#### [About this exercise]
Look below. Copy each line that has "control" in it.

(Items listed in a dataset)
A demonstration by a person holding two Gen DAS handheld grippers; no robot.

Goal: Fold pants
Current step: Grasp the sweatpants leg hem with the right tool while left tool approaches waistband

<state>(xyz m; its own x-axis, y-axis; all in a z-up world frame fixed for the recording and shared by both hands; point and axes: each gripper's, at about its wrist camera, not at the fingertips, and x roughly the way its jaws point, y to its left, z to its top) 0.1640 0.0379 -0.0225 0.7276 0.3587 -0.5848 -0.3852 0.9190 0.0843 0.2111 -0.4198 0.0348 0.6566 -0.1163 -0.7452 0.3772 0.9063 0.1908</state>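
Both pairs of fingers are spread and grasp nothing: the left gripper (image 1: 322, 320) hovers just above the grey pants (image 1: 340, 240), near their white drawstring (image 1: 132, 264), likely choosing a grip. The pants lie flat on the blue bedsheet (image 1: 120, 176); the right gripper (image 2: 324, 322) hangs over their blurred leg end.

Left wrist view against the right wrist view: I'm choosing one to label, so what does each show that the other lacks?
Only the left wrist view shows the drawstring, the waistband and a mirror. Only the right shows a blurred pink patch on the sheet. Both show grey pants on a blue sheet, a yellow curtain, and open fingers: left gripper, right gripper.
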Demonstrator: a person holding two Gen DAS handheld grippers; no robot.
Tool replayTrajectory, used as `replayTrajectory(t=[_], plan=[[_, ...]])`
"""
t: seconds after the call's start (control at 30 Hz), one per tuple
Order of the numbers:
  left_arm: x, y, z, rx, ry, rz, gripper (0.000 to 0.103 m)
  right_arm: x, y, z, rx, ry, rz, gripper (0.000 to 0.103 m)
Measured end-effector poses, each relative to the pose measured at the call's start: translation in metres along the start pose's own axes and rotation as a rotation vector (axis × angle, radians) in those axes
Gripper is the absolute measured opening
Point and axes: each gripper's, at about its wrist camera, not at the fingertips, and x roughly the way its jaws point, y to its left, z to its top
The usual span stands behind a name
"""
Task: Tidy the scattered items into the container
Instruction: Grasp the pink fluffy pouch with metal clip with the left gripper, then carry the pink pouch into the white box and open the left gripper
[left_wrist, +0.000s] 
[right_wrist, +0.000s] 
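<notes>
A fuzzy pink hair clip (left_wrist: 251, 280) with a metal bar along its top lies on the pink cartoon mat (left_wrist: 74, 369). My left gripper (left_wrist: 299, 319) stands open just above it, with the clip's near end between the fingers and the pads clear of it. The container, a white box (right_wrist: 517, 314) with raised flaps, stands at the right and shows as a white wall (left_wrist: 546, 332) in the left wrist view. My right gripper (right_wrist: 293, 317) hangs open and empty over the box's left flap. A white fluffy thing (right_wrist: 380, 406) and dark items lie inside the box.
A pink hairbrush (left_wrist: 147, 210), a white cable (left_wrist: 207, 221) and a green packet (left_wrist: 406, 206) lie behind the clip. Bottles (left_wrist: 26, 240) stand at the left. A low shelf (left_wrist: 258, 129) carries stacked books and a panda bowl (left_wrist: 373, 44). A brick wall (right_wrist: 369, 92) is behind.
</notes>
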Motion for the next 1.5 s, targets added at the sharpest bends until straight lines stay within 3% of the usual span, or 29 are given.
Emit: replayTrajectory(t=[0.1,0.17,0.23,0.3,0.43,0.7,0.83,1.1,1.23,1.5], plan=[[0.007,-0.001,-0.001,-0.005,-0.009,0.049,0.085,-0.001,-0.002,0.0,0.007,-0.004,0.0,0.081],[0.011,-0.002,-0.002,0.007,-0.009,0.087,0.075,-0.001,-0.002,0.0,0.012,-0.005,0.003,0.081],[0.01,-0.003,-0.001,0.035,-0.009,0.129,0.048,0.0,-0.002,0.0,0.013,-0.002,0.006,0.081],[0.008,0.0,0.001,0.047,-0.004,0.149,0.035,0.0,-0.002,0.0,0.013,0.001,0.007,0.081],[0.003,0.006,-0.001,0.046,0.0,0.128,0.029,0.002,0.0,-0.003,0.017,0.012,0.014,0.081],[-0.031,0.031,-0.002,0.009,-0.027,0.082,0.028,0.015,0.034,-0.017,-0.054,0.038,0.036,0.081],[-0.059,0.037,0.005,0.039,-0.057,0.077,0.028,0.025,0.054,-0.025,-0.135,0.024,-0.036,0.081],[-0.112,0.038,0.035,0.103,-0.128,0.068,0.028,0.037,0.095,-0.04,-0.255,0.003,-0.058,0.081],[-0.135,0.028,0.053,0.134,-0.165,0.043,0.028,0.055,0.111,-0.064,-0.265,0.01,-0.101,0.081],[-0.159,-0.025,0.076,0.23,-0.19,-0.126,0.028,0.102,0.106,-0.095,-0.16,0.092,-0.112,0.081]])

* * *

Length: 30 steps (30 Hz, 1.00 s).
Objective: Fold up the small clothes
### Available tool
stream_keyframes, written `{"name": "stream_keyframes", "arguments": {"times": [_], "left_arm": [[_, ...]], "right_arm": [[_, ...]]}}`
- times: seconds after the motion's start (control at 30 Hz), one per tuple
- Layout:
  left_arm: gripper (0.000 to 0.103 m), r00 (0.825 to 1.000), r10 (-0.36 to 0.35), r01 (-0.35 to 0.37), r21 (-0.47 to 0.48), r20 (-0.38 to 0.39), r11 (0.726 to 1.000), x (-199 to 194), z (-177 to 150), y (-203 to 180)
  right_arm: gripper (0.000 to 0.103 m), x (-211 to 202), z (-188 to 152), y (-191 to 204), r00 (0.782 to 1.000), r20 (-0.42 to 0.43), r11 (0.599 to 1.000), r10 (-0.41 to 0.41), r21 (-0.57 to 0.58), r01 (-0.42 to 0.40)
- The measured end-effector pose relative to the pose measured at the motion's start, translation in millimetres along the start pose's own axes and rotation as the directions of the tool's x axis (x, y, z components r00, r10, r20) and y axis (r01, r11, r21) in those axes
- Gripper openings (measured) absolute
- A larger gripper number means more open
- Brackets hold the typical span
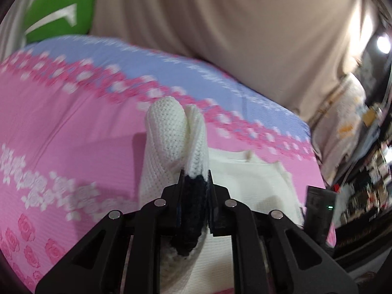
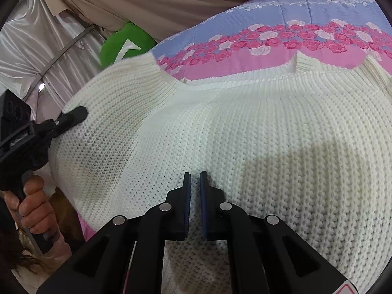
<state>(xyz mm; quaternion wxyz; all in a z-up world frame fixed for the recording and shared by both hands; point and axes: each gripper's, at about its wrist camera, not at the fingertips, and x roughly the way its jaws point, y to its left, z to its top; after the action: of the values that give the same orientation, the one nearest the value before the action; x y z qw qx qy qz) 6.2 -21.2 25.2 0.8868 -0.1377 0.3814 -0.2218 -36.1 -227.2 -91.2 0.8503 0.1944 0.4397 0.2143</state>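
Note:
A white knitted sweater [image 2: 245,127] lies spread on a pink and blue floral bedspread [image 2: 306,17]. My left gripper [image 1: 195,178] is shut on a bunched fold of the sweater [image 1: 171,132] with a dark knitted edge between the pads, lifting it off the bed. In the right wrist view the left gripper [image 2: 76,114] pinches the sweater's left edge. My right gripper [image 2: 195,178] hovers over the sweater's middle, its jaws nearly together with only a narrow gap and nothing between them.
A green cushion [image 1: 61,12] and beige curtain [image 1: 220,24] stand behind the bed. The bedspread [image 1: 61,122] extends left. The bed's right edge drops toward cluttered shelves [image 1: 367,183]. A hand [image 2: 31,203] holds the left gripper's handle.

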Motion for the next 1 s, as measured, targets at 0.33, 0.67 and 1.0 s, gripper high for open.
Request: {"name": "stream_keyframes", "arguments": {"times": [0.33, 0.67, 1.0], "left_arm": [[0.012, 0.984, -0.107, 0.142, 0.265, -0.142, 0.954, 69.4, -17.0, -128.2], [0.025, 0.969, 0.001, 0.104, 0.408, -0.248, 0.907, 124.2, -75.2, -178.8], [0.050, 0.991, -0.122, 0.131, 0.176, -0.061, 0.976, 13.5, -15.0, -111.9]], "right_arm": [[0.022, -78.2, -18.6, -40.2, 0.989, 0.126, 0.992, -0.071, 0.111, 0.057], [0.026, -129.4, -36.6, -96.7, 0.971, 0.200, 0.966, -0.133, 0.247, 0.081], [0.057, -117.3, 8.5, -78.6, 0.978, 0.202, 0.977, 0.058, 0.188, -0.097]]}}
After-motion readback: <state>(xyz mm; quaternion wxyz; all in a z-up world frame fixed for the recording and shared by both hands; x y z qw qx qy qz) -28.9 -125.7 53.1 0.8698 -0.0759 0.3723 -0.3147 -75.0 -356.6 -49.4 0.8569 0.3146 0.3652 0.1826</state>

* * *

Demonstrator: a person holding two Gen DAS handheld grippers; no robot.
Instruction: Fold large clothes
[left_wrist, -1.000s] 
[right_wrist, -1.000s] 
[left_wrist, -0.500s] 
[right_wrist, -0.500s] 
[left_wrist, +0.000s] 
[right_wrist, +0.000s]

#### [Task output]
t: seconds after the call's start (control at 30 Hz), one per tuple
- times: seconds after the motion's start (control at 30 Hz), one per tuple

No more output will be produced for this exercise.